[About this task] Exactly as written, give back every record below.

┌────────

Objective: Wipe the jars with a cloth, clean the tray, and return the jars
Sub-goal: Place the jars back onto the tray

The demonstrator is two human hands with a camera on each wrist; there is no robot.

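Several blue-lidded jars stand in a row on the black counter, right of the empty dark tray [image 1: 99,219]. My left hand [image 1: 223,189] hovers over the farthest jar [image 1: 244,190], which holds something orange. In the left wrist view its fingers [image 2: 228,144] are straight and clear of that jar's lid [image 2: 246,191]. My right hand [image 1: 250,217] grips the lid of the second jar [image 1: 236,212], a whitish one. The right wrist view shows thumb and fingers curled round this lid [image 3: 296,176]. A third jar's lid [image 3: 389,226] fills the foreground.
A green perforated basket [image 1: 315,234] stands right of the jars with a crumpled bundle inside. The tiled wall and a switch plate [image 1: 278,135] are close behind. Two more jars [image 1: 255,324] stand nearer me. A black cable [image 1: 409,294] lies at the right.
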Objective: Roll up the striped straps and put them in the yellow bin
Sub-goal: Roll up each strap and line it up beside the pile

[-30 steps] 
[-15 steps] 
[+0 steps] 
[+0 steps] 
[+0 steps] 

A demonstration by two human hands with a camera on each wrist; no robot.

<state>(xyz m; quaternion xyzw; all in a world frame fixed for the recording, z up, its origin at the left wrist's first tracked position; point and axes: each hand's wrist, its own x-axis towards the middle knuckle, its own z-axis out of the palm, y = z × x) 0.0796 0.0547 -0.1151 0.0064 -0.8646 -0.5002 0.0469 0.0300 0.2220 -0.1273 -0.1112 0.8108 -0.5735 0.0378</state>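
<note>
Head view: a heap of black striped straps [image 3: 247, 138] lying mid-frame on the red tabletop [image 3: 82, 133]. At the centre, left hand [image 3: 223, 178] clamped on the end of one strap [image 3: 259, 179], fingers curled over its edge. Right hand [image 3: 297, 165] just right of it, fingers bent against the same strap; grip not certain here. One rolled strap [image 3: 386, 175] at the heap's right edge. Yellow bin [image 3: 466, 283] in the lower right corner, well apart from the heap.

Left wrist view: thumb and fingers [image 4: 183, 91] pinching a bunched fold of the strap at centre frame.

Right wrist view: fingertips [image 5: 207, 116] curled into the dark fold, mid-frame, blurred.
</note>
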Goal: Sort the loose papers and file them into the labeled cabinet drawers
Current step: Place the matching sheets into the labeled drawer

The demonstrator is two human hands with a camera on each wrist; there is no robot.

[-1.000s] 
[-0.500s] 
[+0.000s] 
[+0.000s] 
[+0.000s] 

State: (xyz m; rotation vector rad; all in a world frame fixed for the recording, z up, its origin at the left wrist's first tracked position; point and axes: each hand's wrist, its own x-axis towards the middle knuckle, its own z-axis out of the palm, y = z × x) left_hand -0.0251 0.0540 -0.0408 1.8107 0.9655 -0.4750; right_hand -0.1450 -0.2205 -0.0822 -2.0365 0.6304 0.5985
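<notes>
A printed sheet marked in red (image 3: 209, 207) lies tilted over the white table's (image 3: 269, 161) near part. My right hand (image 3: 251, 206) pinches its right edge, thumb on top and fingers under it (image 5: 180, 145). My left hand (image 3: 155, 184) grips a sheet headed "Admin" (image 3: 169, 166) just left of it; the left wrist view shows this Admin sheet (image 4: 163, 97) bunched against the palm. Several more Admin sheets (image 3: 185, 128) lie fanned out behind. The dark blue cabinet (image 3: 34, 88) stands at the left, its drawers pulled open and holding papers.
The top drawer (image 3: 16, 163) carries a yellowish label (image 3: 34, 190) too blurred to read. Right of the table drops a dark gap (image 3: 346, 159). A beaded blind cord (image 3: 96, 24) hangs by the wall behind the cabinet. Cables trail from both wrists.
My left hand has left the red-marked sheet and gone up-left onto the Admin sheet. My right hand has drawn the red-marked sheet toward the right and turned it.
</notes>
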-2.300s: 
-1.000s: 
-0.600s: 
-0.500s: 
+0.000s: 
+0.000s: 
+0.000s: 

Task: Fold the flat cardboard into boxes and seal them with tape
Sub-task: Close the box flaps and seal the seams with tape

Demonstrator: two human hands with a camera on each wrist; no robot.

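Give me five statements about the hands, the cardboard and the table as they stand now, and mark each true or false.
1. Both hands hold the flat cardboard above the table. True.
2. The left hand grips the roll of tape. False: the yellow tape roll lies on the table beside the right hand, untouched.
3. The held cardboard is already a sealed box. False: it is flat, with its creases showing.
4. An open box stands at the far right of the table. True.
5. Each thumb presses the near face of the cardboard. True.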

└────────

[Task answer]
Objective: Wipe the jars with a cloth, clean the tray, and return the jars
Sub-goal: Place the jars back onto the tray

The demonstrator is two human hands with a camera on each wrist; there is no robot.

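Several blue-lidded jars stand in a row on the black counter, right of the empty dark tray [image 1: 99,219]. My left hand [image 1: 223,189] hovers over the farthest jar [image 1: 244,190], which holds something orange. In the left wrist view its fingers [image 2: 228,144] are straight and clear of that jar's lid [image 2: 246,191]. My right hand [image 1: 250,217] grips the lid of the second jar [image 1: 236,212], a whitish one. The right wrist view shows thumb and fingers curled round this lid [image 3: 296,176]. A third jar's lid [image 3: 389,226] fills the foreground.
A green perforated basket [image 1: 315,234] stands right of the jars with a crumpled bundle inside. The tiled wall and a switch plate [image 1: 278,135] are close behind. Two more jars [image 1: 255,324] stand nearer me. A black cable [image 1: 409,294] lies at the right.
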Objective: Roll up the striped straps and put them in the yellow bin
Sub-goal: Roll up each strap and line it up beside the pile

[-30 steps] 
[-15 steps] 
[+0 steps] 
[+0 steps] 
[+0 steps] 

A demonstration by two human hands with a camera on each wrist; no robot.

<state>(xyz m; quaternion xyzw; all in a world frame fixed for the recording, z up, its origin at the left wrist's first tracked position; point and axes: each hand's wrist, its own x-axis towards the middle knuckle, its own z-axis out of the palm, y = z × x) 0.0796 0.0547 -0.1151 0.0064 -0.8646 -0.5002 0.0469 0.0300 0.2220 -0.1273 -0.1112 0.8108 -0.5735 0.0378</state>
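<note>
Head view: a heap of black striped straps [image 3: 247, 138] lying mid-frame on the red tabletop [image 3: 82, 133]. At the centre, left hand [image 3: 223, 178] clamped on the end of one strap [image 3: 259, 179], fingers curled over its edge. Right hand [image 3: 297, 165] just right of it, fingers bent against the same strap; grip not certain here. One rolled strap [image 3: 386, 175] at the heap's right edge. Yellow bin [image 3: 466, 283] in the lower right corner, well apart from the heap.

Left wrist view: thumb and fingers [image 4: 183, 91] pinching a bunched fold of the strap at centre frame.

Right wrist view: fingertips [image 5: 207, 116] curled into the dark fold, mid-frame, blurred.
</note>
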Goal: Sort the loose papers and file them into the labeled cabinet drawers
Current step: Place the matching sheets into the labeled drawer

The demonstrator is two human hands with a camera on each wrist; there is no robot.

[-1.000s] 
[-0.500s] 
[+0.000s] 
[+0.000s] 
[+0.000s] 

State: (xyz m; rotation vector rad; all in a world frame fixed for the recording, z up, its origin at the left wrist's first tracked position; point and axes: each hand's wrist, its own x-axis towards the middle knuckle, its own z-axis out of the palm, y = z × x) left_hand -0.0251 0.0540 -0.0408 1.8107 0.9655 -0.4750; right_hand -0.1450 -0.2205 -0.0822 -2.0365 0.6304 0.5985
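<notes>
A printed sheet marked in red (image 3: 209, 207) lies tilted over the white table's (image 3: 269, 161) near part. My right hand (image 3: 251, 206) pinches its right edge, thumb on top and fingers under it (image 5: 180, 145). My left hand (image 3: 155, 184) grips a sheet headed "Admin" (image 3: 169, 166) just left of it; the left wrist view shows this Admin sheet (image 4: 163, 97) bunched against the palm. Several more Admin sheets (image 3: 185, 128) lie fanned out behind. The dark blue cabinet (image 3: 34, 88) stands at the left, its drawers pulled open and holding papers.
The top drawer (image 3: 16, 163) carries a yellowish label (image 3: 34, 190) too blurred to read. Right of the table drops a dark gap (image 3: 346, 159). A beaded blind cord (image 3: 96, 24) hangs by the wall behind the cabinet. Cables trail from both wrists.
My left hand has left the red-marked sheet and gone up-left onto the Admin sheet. My right hand has drawn the red-marked sheet toward the right and turned it.
</notes>
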-2.300s: 
-1.000s: 
-0.600s: 
-0.500s: 
+0.000s: 
+0.000s: 
+0.000s: 

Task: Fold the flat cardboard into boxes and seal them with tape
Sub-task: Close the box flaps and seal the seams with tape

Demonstrator: two human hands with a camera on each wrist; no robot.

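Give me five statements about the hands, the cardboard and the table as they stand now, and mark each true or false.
1. Both hands hold the flat cardboard above the table. True.
2. The left hand grips the roll of tape. False: the yellow tape roll lies on the table beside the right hand, untouched.
3. The held cardboard is already a sealed box. False: it is flat, with its creases showing.
4. An open box stands at the far right of the table. True.
5. Each thumb presses the near face of the cardboard. True.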

No additional output will be produced.